Perda irreparável e solidão desoladora

Avancei parte da madrugada relendo poemas de Bruno Tolentino e com uma sensação de perda irreparável, uma solidão desoladora que ruge no pé do ouvido porque se foi um autor cuja obra parece ter sido feita especialmente para mim, e que é grande porque, embora feita especialmente para mim, foi feita especialmente para os meus, conhecidos ou desconhecidos, que estão na mesma trincheira pela excelência, seja intelectual, prazerosa ou amorosa.

É curioso, às vezes, me sentir num gueto, no gueto de pessoas que tem uma relação extraordinária de intimidade com a palavra, e aqui falo somente do desafio e prazer da leitura. Pois o gueto dá a entender uma limitação de espaço, o que parece não existir com o homem médio que conheço, e que você que me lê também conhece. E o homem médio parece ter horizontes mais amplos, porque, a priori, está aberto a tudo, livre das exigências fundamentais para uma existência digna e civilizada.

Mas, repare só, ao conversar com o homem médio vejo que tudo o que ele diz e espera da vida não me interessa, mas eu conheço. Quando eu digo, há uma quebra na comunicação, pois ele não faz idéia do que falo ou ambiciono, e sei que você deve passar por isso também. Comentei com algumas dessas pessoas das duas perdas irreparáveis que tive num intervalo de dois dias. Sobre meu amigo Marco, que morreu na segunda-feira, todos entenderam. Sobre o poeta, que nunca ouviram falar, em silêncio e com olhos reprovadores, acharam uma grandissíssima bobagem. Eu os entendo e os perdôo.
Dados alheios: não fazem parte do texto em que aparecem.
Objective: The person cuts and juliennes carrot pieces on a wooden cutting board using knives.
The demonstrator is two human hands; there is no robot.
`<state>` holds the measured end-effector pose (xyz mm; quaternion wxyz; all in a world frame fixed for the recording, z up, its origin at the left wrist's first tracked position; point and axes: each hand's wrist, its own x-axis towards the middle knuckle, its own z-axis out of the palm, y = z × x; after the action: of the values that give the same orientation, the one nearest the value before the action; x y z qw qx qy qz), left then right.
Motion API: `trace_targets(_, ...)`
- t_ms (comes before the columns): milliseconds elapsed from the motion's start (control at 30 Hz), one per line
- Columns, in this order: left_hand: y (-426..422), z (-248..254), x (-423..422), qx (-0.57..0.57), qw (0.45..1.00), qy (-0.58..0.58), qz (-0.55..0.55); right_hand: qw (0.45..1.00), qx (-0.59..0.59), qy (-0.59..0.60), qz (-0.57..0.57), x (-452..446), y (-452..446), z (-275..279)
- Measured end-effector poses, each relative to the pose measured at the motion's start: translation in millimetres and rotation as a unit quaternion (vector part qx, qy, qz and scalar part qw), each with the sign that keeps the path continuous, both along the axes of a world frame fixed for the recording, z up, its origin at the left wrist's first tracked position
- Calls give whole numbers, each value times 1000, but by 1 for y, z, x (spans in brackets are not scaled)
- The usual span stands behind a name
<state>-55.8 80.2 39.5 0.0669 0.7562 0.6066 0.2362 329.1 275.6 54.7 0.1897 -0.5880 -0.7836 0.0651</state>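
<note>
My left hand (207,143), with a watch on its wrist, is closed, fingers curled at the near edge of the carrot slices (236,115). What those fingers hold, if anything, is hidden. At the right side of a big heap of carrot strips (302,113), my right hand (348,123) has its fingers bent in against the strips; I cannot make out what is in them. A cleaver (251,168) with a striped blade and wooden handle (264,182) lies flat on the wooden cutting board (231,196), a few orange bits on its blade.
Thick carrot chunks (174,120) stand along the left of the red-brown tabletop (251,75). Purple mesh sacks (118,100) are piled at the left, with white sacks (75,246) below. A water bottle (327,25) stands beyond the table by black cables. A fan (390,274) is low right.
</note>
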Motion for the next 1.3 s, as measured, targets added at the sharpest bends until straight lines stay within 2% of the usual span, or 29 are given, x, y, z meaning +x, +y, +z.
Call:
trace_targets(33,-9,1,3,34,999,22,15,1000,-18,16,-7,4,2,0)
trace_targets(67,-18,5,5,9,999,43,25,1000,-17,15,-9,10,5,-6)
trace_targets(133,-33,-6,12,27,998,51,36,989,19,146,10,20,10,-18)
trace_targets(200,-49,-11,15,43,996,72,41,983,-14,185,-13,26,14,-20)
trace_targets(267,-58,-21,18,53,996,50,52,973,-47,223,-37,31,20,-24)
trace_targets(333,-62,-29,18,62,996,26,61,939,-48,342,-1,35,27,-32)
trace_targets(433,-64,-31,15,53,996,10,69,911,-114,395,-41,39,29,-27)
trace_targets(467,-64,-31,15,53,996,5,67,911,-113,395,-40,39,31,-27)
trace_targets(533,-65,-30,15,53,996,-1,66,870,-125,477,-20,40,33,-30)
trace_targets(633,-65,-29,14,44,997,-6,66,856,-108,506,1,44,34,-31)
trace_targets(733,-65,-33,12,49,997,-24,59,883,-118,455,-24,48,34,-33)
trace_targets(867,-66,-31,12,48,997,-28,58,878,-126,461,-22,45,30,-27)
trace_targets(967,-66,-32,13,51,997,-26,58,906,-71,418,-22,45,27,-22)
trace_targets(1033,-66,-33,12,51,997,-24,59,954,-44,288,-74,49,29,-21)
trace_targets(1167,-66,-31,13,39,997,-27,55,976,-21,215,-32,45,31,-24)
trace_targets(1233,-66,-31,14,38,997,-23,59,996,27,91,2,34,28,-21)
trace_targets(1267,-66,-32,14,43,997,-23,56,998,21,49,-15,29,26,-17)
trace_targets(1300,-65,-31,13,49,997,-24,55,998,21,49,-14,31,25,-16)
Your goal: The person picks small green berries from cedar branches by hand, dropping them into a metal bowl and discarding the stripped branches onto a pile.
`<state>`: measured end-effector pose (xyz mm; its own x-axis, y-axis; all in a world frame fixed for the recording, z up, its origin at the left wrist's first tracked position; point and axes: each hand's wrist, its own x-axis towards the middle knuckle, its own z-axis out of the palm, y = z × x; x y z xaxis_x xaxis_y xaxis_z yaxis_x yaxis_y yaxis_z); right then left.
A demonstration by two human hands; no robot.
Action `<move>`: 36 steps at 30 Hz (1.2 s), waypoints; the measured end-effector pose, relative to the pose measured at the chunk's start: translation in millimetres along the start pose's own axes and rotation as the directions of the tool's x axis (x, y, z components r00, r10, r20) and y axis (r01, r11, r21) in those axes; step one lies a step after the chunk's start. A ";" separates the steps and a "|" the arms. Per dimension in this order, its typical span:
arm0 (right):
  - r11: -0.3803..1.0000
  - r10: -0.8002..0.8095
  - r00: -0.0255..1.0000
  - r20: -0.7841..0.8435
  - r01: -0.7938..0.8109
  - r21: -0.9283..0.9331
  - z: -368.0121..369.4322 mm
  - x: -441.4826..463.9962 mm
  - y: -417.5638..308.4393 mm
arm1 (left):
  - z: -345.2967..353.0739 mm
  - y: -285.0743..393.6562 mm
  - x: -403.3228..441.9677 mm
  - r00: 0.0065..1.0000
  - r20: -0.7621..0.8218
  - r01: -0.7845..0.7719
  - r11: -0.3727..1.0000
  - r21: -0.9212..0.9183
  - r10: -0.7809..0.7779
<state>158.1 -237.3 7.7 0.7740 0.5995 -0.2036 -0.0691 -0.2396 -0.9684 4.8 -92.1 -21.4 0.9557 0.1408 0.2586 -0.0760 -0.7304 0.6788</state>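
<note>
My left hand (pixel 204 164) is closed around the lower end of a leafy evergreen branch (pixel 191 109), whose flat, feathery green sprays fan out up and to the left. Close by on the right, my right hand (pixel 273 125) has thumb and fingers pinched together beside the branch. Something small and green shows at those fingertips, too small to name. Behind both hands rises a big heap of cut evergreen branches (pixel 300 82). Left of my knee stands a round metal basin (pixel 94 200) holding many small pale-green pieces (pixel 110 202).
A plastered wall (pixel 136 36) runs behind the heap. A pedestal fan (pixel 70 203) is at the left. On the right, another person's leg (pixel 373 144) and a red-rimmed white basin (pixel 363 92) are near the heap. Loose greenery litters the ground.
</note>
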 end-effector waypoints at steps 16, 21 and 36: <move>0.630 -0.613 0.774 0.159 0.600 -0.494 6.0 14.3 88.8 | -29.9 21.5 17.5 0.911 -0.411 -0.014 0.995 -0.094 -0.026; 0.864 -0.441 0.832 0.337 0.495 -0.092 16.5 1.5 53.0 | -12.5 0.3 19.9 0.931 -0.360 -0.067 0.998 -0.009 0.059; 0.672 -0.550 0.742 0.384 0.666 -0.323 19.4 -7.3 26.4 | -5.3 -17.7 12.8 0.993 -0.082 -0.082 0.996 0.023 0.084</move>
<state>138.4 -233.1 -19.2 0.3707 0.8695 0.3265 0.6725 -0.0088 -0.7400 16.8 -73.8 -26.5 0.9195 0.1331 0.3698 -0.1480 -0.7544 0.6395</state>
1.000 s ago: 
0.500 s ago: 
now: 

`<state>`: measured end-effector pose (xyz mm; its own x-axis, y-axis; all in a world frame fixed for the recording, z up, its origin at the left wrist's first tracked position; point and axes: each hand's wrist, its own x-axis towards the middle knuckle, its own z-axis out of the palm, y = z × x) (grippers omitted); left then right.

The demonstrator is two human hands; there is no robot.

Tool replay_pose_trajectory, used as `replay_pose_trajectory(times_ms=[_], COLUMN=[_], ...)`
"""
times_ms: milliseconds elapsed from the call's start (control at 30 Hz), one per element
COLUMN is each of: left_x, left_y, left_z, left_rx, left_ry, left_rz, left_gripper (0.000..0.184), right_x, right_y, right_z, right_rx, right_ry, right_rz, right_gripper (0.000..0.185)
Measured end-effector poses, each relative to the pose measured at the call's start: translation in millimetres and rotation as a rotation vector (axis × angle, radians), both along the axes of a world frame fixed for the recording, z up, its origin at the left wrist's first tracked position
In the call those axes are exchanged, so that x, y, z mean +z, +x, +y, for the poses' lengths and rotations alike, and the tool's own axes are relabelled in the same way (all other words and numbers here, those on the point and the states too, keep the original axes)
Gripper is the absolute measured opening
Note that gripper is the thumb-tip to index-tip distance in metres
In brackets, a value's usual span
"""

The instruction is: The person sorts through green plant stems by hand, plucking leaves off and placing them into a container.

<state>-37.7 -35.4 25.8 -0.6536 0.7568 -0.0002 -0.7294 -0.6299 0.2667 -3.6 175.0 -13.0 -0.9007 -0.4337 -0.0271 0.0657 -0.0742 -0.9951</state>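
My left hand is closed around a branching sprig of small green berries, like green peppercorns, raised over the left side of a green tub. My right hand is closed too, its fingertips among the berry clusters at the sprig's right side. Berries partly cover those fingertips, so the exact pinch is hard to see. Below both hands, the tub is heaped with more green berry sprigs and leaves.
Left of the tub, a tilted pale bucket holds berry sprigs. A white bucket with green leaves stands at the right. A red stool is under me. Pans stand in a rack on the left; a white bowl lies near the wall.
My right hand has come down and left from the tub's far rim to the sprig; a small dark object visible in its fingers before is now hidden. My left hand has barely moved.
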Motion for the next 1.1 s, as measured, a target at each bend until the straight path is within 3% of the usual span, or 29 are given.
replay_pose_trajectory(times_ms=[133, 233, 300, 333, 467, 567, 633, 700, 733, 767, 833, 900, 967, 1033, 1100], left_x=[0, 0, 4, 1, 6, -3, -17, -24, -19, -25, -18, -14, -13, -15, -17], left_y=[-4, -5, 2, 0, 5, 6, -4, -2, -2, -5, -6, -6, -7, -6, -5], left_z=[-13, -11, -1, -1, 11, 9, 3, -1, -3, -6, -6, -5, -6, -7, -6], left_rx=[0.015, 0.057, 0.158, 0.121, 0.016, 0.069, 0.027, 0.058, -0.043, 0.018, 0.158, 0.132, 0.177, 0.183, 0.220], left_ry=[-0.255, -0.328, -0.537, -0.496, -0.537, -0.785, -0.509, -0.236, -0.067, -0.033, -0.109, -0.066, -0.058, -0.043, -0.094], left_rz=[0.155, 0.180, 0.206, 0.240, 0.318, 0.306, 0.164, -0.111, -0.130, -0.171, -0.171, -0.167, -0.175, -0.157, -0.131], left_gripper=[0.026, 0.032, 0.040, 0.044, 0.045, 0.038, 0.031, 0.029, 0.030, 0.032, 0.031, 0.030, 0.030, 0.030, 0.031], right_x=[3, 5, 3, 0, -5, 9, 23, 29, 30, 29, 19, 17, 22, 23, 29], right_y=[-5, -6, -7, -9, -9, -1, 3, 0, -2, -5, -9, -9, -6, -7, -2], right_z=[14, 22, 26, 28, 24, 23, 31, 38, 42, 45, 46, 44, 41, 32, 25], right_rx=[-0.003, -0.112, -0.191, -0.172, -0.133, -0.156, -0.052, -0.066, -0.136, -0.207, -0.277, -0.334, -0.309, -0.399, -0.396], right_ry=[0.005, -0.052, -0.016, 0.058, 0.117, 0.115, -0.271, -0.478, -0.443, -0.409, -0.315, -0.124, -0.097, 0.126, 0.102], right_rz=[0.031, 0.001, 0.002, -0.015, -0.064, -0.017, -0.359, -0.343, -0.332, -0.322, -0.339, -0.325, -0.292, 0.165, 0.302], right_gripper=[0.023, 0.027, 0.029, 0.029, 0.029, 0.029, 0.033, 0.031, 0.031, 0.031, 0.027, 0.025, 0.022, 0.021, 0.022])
A recíproca nunca é verdadeira.

4 Comments so far

  1. Matias Ayres Junho 28th, 2007 10:43 am

    Caro Bruno,

    Quando morreu David Mourão-Ferreira (poeta, ficcionista, ensaísta e professor catedrático português) alguns disseram que melhor seria ter ardido a Biblioteca Nacional.

    Abraço,
    Matias

  2. Bruno Garschagen Junho 28th, 2007 10:45 am

    Caro, é uma bela imagem a consagrar a importância de um escritor. Estou te devendo um e-mail. Hoje ainda respondo, ok? Abração.

  3. Priscila Junho 28th, 2007 1:01 pm

    A obra do Tolentino também sempre me pareceu ter sido escrita para mim.
    E o seu texto acima expressa perfeitamente como (também) me senti, desde que soube da sua morte.
    Fiquei tão desolada que até eu mesma estou fazendo força pra melhorar.

  4. Bruno Garschagen Junho 28th, 2007 2:43 pm

    Cara Priscila, bom saber que compartilha essa sensação de exclusividade que só os grandes nos concedem. Força aí. Um abraço.